> **Exercise brief**
Search the data for "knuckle" and copy every matching line.

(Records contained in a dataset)
»»
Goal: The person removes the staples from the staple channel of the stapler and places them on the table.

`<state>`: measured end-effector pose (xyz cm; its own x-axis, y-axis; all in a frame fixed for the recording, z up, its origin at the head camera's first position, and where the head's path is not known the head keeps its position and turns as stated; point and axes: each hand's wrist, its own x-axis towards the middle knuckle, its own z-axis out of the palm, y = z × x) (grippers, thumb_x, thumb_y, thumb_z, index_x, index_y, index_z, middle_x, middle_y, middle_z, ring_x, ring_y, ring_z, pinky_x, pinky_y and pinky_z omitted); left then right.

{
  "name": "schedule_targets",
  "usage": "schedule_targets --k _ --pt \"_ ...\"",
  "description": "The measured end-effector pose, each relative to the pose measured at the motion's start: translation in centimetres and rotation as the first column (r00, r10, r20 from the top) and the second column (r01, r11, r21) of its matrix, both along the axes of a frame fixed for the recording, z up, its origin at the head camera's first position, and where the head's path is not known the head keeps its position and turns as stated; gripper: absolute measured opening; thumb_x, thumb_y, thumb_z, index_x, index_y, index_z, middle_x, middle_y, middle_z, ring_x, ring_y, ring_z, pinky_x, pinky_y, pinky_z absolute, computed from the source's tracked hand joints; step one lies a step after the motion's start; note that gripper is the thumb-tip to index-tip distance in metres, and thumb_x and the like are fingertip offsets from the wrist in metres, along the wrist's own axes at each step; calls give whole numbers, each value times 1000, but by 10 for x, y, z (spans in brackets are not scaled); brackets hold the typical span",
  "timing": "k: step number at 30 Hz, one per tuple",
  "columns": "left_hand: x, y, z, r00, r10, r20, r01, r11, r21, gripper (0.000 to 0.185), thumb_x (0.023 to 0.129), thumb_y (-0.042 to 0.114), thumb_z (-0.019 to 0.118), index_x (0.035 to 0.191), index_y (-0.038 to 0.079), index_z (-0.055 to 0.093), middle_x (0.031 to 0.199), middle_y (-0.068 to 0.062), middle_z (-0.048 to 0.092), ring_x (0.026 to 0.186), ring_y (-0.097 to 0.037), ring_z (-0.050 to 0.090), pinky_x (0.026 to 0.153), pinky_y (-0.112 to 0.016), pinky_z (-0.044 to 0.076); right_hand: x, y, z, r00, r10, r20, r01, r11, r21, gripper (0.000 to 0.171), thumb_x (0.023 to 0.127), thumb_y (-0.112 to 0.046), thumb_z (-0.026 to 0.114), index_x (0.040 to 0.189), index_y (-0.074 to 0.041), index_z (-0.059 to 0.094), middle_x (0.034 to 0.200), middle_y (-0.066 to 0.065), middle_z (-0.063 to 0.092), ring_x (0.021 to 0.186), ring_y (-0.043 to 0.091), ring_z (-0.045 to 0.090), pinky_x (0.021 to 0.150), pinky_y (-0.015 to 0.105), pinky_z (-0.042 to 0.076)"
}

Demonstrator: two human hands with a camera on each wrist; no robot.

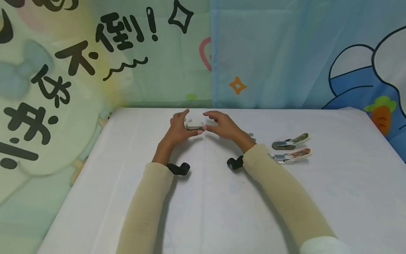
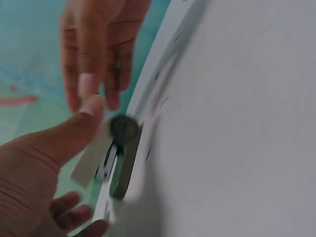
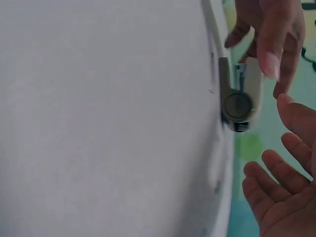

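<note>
A small stapler point(image 1: 194, 124) with a white top stands on the far part of the table, between the two hands. In the right wrist view, the stapler point(image 3: 238, 106) shows a grey-green base, a round pivot and a metal magazine. My left hand point(image 1: 178, 129) is at its left side, thumb and fingers spread; whether they touch it I cannot tell. On the other side is my right hand point(image 1: 224, 126), fingers parted and loosely bent, holding nothing. The thumb tips come close together in front of the stapler.
To the right lie a green stapler point(image 1: 290, 142) and an orange-pink stapler point(image 1: 293, 155), both with their arms spread. A small grey piece point(image 1: 251, 135) is partly hidden behind my right wrist. The white table point(image 1: 203, 211) ends at a printed curtain point(image 1: 269, 53).
</note>
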<state>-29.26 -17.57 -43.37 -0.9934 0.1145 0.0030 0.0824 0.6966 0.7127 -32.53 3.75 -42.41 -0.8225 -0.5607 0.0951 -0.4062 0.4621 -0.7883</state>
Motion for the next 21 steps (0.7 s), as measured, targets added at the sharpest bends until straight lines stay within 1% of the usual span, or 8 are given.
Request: schedule_targets --k 4,7,11,14,18,21 --pt "-3 -7 -4 998 -44 53 46 998 -38 85 83 38 77 151 9 34 142 -22 36 128 -35 35 100 -49 37 -7 -10 -10 998 -48 45 48 999 -15 52 94 -25 67 140 -5 51 143 10 48 126 28 49 102 40 40" --pt "-5 -8 -6 995 -70 66 74 995 -63 74 86 33 75 147 7 42 134 -21 44 120 -34 40 96 -47 39 -10 -17 -15 997 -47 58 49 999 -23 51 94 -24 67 139 -4 52 141 11 50 122 28 53 99 39 42" --pt "-6 -6 -6 996 -88 35 90 994 -64 54 91 29 71 136 6 56 129 -19 51 114 -33 42 94 -46 37 -10 -26 -16 997 -12 74 14 999 -32 48 92 -19 70 135 -1 56 135 14 55 119 28 56 97 37 44" --pt "-7 -6 -5 997 -73 7 73 996 -57 41 94 29 67 126 3 64 125 -17 55 116 -33 43 96 -45 36 -10 -31 -14 996 5 89 -2 1000 -28 45 92 -19 70 131 0 59 130 15 58 116 26 57 95 36 45" --pt "-9 -6 -8 999 -50 -9 50 998 -49 38 94 31 67 116 1 68 120 -18 58 117 -32 45 97 -43 37 -10 -35 -12 998 2 66 -2 1000 2 42 92 -19 69 129 0 61 127 15 60 114 25 57 93 36 46" --pt "-12 -6 -11 997 -63 -32 61 997 -48 34 93 29 69 109 -1 70 112 -17 61 109 -30 50 93 -41 40 -10 -36 -12 999 -5 42 4 1000 23 38 92 -17 69 125 1 63 124 15 62 112 25 58 92 36 46"
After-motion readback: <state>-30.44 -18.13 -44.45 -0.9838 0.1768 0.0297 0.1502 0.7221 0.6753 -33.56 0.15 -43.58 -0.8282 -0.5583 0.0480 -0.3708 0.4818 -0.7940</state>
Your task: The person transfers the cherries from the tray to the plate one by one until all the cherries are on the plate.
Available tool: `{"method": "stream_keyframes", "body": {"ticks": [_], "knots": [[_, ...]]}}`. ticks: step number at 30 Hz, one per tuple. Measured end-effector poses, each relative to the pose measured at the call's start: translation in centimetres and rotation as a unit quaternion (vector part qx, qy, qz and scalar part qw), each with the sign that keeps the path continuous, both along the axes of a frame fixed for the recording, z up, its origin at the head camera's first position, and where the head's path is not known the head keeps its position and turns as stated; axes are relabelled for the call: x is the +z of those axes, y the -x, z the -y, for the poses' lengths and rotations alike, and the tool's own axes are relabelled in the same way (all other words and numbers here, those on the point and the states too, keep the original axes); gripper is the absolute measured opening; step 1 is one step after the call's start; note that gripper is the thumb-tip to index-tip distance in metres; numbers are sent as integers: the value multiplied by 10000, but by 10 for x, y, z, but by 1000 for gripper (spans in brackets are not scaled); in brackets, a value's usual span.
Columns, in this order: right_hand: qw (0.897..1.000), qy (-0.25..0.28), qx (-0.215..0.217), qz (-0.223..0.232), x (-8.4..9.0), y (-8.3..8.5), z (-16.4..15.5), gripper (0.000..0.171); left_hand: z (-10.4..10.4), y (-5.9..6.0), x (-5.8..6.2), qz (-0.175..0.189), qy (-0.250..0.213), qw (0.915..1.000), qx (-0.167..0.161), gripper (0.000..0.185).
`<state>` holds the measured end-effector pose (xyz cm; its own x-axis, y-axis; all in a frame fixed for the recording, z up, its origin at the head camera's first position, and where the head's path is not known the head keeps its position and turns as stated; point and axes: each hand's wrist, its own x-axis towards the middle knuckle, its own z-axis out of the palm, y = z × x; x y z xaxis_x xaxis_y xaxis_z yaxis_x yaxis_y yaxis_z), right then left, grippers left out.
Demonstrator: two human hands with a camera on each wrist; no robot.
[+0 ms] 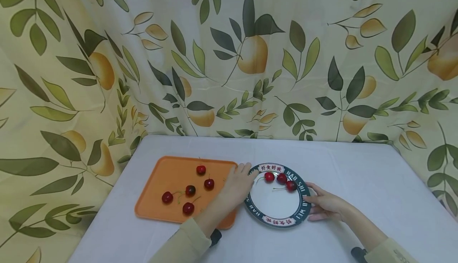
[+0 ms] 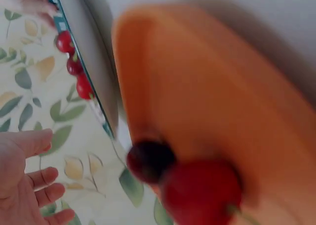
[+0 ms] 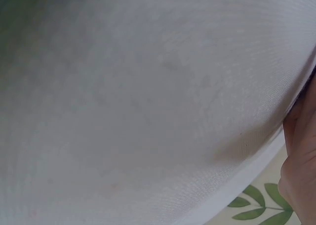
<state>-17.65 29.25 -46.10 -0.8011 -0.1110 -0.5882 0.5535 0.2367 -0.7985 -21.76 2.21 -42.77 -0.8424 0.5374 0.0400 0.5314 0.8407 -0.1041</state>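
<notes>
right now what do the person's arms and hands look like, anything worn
Both hands are bare, with no gloves or rings visible. The left hand and right hand come out of pale beige-green long sleeves, and a dark strap or device sits at each wrist.

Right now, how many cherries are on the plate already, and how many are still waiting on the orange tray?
Three cherries lie on the plate. Five cherries remain on the orange tray, so more are left than moved. The left hand rests over the tray's right edge, fingers at the plate's rim, apparently holding no cherry. The right hand touches the plate's right rim.
</notes>
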Motion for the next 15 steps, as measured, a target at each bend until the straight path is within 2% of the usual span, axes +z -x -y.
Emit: {"method": "stream_keyframes", "body": {"ticks": [5, 9, 15], "knots": [[10000, -34, 2, -14, 0, 1, 0, 68, 27, 5, 4, -240, 118, 9996, -125, 40], [10000, -43, 20, -8, 0, 0, 0, 68, 49, 11, 5, -454, -13, 9988, -164, 34], [10000, -81, -19, 7, 0, 1, 1, 67, 80, 21, 3, -793, -36, 9968, -107, 29]]}}
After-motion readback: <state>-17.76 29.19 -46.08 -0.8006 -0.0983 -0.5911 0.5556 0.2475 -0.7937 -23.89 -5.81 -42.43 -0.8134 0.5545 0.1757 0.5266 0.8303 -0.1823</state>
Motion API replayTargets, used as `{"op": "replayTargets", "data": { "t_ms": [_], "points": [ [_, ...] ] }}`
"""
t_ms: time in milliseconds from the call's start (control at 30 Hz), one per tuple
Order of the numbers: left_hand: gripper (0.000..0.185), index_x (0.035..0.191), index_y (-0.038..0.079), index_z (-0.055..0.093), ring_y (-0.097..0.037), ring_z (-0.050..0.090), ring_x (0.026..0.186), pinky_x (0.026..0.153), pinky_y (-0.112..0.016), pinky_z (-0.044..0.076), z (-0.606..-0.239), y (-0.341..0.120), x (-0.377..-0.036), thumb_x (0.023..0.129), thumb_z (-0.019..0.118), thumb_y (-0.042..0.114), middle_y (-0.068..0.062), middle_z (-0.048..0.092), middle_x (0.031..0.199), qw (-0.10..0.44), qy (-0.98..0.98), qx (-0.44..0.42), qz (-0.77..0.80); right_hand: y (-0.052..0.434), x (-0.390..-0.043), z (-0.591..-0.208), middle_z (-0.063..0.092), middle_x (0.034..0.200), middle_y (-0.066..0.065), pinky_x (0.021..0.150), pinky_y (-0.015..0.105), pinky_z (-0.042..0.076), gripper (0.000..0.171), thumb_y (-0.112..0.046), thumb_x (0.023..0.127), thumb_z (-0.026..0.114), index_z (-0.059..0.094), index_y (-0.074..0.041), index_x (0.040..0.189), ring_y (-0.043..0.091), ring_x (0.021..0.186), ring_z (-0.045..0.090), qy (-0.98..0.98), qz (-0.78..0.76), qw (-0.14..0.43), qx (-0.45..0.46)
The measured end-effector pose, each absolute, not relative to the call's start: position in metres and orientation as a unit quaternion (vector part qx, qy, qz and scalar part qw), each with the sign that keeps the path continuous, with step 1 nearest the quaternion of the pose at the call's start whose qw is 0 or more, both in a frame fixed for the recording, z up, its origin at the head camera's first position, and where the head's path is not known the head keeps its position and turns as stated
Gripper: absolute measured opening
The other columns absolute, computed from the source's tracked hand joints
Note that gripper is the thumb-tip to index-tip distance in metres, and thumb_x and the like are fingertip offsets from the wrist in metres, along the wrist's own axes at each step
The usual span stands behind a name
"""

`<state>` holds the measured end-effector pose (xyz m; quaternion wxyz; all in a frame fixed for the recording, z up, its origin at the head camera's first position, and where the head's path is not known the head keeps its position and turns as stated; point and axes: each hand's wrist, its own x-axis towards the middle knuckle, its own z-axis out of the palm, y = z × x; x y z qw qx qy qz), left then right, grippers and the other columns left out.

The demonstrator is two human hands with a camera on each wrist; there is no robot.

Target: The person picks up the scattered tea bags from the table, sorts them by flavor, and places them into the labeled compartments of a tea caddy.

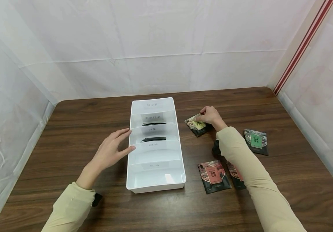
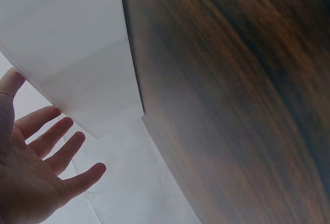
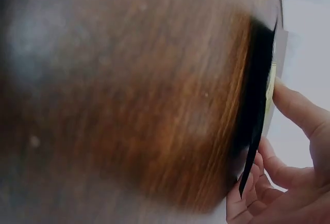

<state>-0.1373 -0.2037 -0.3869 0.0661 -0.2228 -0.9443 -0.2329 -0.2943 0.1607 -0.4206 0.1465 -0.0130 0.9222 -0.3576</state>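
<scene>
Brown wood-grain table: work apparently standing part done, packets lying both inside and outside the tray.
The right hand is pinching a flat black yellow-labelled packet right of the white plastic five-compartment tray; its long axis is running diagonally, patterned end pointing far-left. The left hand is spreading its fingers at the left rim. Two compartments are holding dark packets; one green-labelled packet and two red-labelled packets are apparently remaining.
</scene>
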Motion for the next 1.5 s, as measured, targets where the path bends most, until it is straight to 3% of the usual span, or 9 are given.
{"op": "replayTargets", "data": {
  "t_ms": [400, 700, 800, 867, 933, 1000, 1233, 1400, 1500],
  "points": [
    [0.060, 0.126, -0.003, 0.046, -0.033, 0.037, 0.116, 0.090, -0.051, 0.030, -0.386, -0.204, -0.137, 0.080, 0.065, 0.030, -0.017, 0.042, 0.129, 0.069, -0.944, -0.223, -0.232, 0.158, -0.292, -0.415, 0.047, 0.119, 0.015, 0.080, 0.049, 0.035, 0.055, -0.039, 0.077, 0.064, 0.050, -0.005, 0.117, 0.033, 0.103, 0.044, 0.954, -0.256, 0.154, 0.013],
    [0.060, 0.125, -0.005, 0.046, -0.033, 0.037, 0.116, 0.090, -0.051, 0.031, -0.385, -0.204, -0.138, 0.080, 0.066, 0.028, -0.018, 0.042, 0.128, 0.071, -0.944, -0.224, -0.230, 0.158, -0.289, -0.409, 0.045, 0.122, 0.016, 0.085, 0.051, 0.032, 0.053, -0.033, 0.078, 0.065, 0.050, -0.004, 0.119, 0.035, 0.108, 0.041, 0.950, -0.255, 0.179, 0.004],
    [0.059, 0.125, -0.005, 0.046, -0.033, 0.038, 0.116, 0.090, -0.051, 0.031, -0.385, -0.204, -0.139, 0.080, 0.066, 0.028, -0.018, 0.042, 0.128, 0.071, -0.944, -0.224, -0.230, 0.158, -0.288, -0.409, 0.051, 0.110, 0.012, 0.080, 0.048, 0.036, 0.039, -0.031, 0.077, 0.066, 0.056, -0.006, 0.106, 0.031, 0.097, 0.047, 0.949, -0.262, 0.175, 0.000],
    [0.060, 0.125, -0.004, 0.046, -0.033, 0.037, 0.116, 0.090, -0.051, 0.031, -0.385, -0.204, -0.139, 0.080, 0.066, 0.028, -0.017, 0.042, 0.128, 0.071, -0.945, -0.223, -0.230, 0.158, -0.288, -0.410, 0.053, 0.087, 0.008, 0.069, 0.041, 0.039, 0.025, -0.029, 0.078, 0.066, 0.057, -0.007, 0.085, 0.025, 0.076, 0.048, 0.945, -0.272, 0.179, -0.002],
    [0.060, 0.126, -0.004, 0.046, -0.033, 0.037, 0.116, 0.090, -0.050, 0.030, -0.386, -0.204, -0.139, 0.080, 0.066, 0.029, -0.017, 0.042, 0.128, 0.070, -0.945, -0.222, -0.231, 0.158, -0.288, -0.411, 0.046, 0.072, 0.004, 0.060, 0.035, 0.036, 0.024, -0.026, 0.078, 0.066, 0.052, -0.008, 0.072, 0.020, 0.063, 0.041, 0.942, -0.286, 0.179, -0.006],
    [0.060, 0.126, -0.004, 0.046, -0.033, 0.037, 0.116, 0.091, -0.050, 0.030, -0.386, -0.204, -0.138, 0.080, 0.066, 0.029, -0.017, 0.042, 0.128, 0.069, -0.945, -0.221, -0.231, 0.160, -0.289, -0.414, 0.044, 0.070, 0.004, 0.057, 0.031, 0.034, 0.024, -0.024, 0.078, 0.065, 0.051, -0.007, 0.070, 0.018, 0.061, 0.038, 0.935, -0.306, 0.181, -0.013],
    [0.060, 0.126, -0.004, 0.046, -0.033, 0.037, 0.116, 0.090, -0.051, 0.031, -0.386, -0.203, -0.139, 0.080, 0.066, 0.029, -0.018, 0.042, 0.128, 0.070, -0.945, -0.221, -0.229, 0.176, -0.292, -0.420, 0.054, 0.095, 0.014, 0.066, 0.033, 0.039, 0.025, -0.016, 0.082, 0.061, 0.060, 0.003, 0.097, 0.022, 0.076, 0.046, 0.896, -0.408, 0.173, -0.038],
    [0.060, 0.126, -0.004, 0.046, -0.033, 0.037, 0.116, 0.090, -0.051, 0.031, -0.386, -0.203, -0.138, 0.080, 0.066, 0.029, -0.017, 0.042, 0.128, 0.069, -0.945, -0.220, -0.230, 0.186, -0.293, -0.416, 0.048, 0.116, 0.020, 0.082, 0.040, 0.039, 0.033, -0.015, 0.085, 0.057, 0.056, 0.006, 0.110, 0.028, 0.096, 0.046, 0.880, -0.435, 0.183, -0.058],
    [0.060, 0.126, -0.004, 0.046, -0.033, 0.037, 0.116, 0.090, -0.051, 0.031, -0.386, -0.203, -0.138, 0.080, 0.066, 0.029, -0.017, 0.042, 0.128, 0.070, -0.945, -0.221, -0.230, 0.190, -0.292, -0.409, 0.050, 0.113, 0.020, 0.079, 0.038, 0.040, 0.033, -0.015, 0.086, 0.056, 0.055, 0.006, 0.111, 0.026, 0.093, 0.048, 0.876, -0.440, 0.181, -0.072]
  ]
}}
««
> **Answer section**
`<state>`: measured end-effector pose (xyz cm; its own x-axis, y-axis; all in a frame fixed for the recording, z up, its origin at the head camera's first position, and where the head's path is not known the head keeps its position and turns as stated; point and axes: each hand's wrist, its own x-axis towards the middle knuckle, its own z-axis out of the palm, y = z × x) (grippers, thumb_x, thumb_y, thumb_z, index_x, index_y, index_z, middle_x, middle_y, middle_z, ring_x, ring_y, ring_z, pinky_x, pinky_y and pinky_z omitted); left then right.
`<state>` holds the measured end-effector pose (xyz cm; its own x-axis, y-axis; all in a frame fixed for the recording, z up, its origin at the head camera's first position, and where the head's path is not known the head keeps its position and turns as stated; point and axes: each hand's wrist, its own x-axis towards the middle knuckle, its own z-axis out of the palm, y = z × x; x y z xaxis_x xaxis_y xaxis_z yaxis_x yaxis_y yaxis_z), right then left, grippers left out.
`<state>` holds the measured end-effector pose (xyz m; quaternion wxyz; all in a frame fixed for the recording, z up, its origin at the head camera's first position, and where the head's path is not known the head keeps its position and turns as stated; point and axes: each hand's wrist, its own x-axis towards the middle knuckle, its own z-axis out of the palm, y = z × x; x y z qw qx qy qz), left then right, grippers and the other columns left out.

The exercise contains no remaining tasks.